- _THE TASK_: All lines of the data shown below should be output exactly as they stand.

- _DATASET SECTION_:
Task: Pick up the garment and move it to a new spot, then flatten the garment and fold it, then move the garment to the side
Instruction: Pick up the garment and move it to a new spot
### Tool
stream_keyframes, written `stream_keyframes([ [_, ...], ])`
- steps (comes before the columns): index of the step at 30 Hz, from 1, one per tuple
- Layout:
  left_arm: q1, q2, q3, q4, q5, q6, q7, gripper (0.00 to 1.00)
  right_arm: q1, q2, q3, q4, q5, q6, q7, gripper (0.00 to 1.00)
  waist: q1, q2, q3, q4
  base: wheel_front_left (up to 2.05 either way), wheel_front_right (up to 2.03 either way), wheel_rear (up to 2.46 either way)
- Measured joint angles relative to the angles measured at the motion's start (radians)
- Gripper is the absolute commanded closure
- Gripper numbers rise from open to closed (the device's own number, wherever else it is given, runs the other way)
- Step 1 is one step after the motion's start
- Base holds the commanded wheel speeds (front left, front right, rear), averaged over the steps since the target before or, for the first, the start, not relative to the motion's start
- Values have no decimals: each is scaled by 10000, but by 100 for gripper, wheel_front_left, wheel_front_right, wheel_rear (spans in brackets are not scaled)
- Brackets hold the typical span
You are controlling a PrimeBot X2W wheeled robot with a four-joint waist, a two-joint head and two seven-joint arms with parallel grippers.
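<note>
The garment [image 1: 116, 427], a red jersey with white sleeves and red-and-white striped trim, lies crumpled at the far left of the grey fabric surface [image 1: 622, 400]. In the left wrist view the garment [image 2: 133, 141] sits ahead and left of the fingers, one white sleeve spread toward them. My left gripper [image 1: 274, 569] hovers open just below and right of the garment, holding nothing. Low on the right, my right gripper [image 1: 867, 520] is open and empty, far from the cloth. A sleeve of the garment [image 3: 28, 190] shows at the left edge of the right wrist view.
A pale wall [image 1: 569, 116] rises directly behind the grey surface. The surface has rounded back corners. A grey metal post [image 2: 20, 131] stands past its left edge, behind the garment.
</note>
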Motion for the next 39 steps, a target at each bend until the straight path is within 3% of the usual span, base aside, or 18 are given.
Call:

- _TASK ANSWER_:
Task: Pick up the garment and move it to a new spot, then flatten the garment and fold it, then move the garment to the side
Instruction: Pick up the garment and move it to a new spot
### Tool
stream_keyframes, written `stream_keyframes([ [_, ...], ])`
- steps (comes before the columns): index of the step at 30 Hz, from 1, one per tuple
- Layout:
  left_arm: q1, q2, q3, q4, q5, q6, q7, gripper (0.00 to 1.00)
  right_arm: q1, q2, q3, q4, q5, q6, q7, gripper (0.00 to 1.00)
  waist: q1, q2, q3, q4
  base: wheel_front_left (up to 2.05 either way), wheel_front_right (up to 2.03 either way), wheel_rear (up to 2.46 either way)
- Measured joint angles relative to the angles measured at the motion's start (radians)
- Gripper is the absolute commanded closure
- Gripper numbers rise from open to closed (the device's own number, wherever else it is given, runs the other way)
- Step 1 is one step after the motion's start
- Base holds the commanded wheel speeds (front left, front right, rear), averaged over the steps since the target before or, for the first, the start, not relative to the motion's start
- Values have no decimals: each is scaled by 10000, but by 100 for gripper, wheel_front_left, wheel_front_right, wheel_rear (spans in brackets are not scaled)
- Brackets hold the typical span
You are controlling a PrimeBot X2W wheeled robot with a four-joint waist, a two-joint head and two seven-joint arms with parallel grippers.
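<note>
The garment [image 1: 116, 427], a red jersey with white sleeves and red-and-white striped trim, lies crumpled at the far left of the grey fabric surface [image 1: 622, 400]. In the left wrist view the garment [image 2: 133, 141] sits ahead and left of the fingers, one white sleeve spread toward them. My left gripper [image 1: 274, 569] hovers open just below and right of the garment, holding nothing. Low on the right, my right gripper [image 1: 867, 520] is open and empty, far from the cloth. A sleeve of the garment [image 3: 28, 190] shows at the left edge of the right wrist view.
A pale wall [image 1: 569, 116] rises directly behind the grey surface. The surface has rounded back corners. A grey metal post [image 2: 20, 131] stands past its left edge, behind the garment.
</note>
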Motion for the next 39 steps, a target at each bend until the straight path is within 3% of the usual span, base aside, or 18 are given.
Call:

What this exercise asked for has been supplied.